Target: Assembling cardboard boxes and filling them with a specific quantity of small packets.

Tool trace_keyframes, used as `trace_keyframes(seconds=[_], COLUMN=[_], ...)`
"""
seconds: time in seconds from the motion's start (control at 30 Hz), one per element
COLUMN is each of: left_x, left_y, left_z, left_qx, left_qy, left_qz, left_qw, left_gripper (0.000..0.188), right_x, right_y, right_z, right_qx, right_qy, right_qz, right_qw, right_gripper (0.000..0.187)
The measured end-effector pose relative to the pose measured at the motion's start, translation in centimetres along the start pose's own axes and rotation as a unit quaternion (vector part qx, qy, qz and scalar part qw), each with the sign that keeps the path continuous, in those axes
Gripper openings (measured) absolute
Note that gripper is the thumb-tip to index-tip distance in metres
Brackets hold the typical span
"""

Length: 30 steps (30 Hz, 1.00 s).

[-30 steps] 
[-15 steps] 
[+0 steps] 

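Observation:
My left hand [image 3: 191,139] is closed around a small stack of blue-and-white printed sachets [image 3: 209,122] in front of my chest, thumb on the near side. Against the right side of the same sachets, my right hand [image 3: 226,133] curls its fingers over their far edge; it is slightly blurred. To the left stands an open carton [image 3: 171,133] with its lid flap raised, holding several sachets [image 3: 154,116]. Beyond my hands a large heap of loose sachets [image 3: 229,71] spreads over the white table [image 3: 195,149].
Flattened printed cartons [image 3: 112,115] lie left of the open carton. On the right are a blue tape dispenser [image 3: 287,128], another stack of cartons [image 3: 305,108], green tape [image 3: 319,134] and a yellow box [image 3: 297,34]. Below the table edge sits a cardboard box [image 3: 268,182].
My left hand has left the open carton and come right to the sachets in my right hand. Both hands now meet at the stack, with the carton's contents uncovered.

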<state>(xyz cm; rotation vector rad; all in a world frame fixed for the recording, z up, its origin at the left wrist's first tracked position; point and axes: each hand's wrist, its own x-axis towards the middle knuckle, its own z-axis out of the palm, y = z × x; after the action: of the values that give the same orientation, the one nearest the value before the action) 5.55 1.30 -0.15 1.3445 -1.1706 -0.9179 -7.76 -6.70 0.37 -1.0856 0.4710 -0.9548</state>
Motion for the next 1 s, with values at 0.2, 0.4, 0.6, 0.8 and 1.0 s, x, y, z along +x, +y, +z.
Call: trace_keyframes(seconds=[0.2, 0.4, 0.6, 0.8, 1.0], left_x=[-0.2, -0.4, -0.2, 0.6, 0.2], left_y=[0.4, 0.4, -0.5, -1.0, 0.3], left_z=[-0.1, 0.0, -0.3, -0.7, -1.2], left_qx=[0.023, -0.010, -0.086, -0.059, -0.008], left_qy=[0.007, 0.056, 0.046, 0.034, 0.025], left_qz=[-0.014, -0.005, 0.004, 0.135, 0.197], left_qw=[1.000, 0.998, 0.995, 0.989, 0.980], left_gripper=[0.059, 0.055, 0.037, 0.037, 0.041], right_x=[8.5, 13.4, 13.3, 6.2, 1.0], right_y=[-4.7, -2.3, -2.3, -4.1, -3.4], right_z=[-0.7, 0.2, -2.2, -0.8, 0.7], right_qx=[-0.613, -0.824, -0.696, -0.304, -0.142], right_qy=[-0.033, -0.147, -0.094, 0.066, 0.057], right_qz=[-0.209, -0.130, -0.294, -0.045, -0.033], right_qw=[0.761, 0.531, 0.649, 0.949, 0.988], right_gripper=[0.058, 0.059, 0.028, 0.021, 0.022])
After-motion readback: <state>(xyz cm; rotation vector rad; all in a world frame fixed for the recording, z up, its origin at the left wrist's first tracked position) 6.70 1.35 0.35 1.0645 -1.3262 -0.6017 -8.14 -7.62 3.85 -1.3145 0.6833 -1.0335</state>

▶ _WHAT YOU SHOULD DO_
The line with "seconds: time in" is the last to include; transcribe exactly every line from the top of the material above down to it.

▶ _PROBLEM SOLUTION_
Target: Assembling cardboard boxes and filling them with a specific quantity of small packets.

Tool trace_keyframes, used as `trace_keyframes(seconds=[_], COLUMN=[_], ...)`
"""
seconds: time in seconds from the motion's start (control at 30 Hz), one per element

The exercise calls for nothing more.